Gradient-based optimization is a powerful technique which is used in tuning the hyperparameters of different ML methods including regression models. It uses the concept of gradients, which provide information about the direction and magnitude of the steepest descent of an objective (fitness) function. By calculating derivatives relative to the hyperparameters, the optimization procedure can progressively refine their values, aiming to reduce the objective function and determine the most effective hyperparameter configuration^17,18.

In gradient-based optimization, the process begins by specifying an objective function that measures how well the model performs given a particular set of hyperparameters. This objective function is typically a measure of error or loss, such as MSE or MAE. Indeed, the objective function’s derivatives with respect to the hyperparameters are obtained through methods like automatic differentiation or backpropagation. These gradients indicate the direction in which the hyperparameters should be updated to reduce the objective function¹⁹.

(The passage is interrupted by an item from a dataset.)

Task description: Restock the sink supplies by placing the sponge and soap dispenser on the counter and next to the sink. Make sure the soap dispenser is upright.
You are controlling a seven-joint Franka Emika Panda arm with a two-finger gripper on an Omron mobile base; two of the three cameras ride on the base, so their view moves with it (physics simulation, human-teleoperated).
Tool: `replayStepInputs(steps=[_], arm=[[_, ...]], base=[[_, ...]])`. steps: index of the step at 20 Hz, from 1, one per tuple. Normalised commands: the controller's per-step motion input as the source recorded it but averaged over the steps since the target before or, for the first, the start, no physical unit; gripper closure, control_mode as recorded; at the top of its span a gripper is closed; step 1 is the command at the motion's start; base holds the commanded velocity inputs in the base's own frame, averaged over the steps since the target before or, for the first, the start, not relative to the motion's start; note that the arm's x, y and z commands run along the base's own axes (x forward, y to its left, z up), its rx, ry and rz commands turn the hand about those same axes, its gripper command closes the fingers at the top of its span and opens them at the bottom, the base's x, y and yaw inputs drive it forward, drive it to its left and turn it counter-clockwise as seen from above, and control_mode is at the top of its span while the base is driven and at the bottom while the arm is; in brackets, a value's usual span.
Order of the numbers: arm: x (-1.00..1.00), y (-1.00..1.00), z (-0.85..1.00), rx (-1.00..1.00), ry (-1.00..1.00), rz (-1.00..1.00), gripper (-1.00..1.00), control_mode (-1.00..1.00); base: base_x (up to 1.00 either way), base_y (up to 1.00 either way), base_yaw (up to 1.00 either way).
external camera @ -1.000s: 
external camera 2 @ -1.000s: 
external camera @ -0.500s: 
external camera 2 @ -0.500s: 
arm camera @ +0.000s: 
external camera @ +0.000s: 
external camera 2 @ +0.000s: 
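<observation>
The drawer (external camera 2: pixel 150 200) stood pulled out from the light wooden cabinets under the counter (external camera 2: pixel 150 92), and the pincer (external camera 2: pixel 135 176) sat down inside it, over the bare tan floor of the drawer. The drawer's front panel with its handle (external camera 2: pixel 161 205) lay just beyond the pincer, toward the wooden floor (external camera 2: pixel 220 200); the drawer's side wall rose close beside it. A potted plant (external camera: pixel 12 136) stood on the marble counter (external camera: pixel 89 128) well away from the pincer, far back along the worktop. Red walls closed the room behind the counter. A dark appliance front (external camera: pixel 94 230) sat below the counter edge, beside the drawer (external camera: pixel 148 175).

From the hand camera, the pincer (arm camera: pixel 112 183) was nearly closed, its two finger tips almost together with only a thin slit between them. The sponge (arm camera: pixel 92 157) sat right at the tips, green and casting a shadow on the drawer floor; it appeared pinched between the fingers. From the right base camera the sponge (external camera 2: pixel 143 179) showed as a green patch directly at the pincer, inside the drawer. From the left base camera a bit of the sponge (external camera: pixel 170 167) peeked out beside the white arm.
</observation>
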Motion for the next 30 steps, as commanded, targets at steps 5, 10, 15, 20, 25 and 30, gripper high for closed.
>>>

It is important to note that gradient-based optimization requires the objective function to be differentiable with respect to the hyperparameters. Additionally, care must be taken to avoid local minima and overfitting during the optimization process. Techniques like regularization and early stopping can be employed to mitigate these issues.

Gradient-based optimization of hyperparameters offers a systematic and efficient approach to finding optimal hyperparameter values for regression models. It leverages the power of gradients to guide the search in the hyperparameter space, leading to improved model performance and better generalization to unseen data. The procedure is illustrated in Fig. 2¹⁹.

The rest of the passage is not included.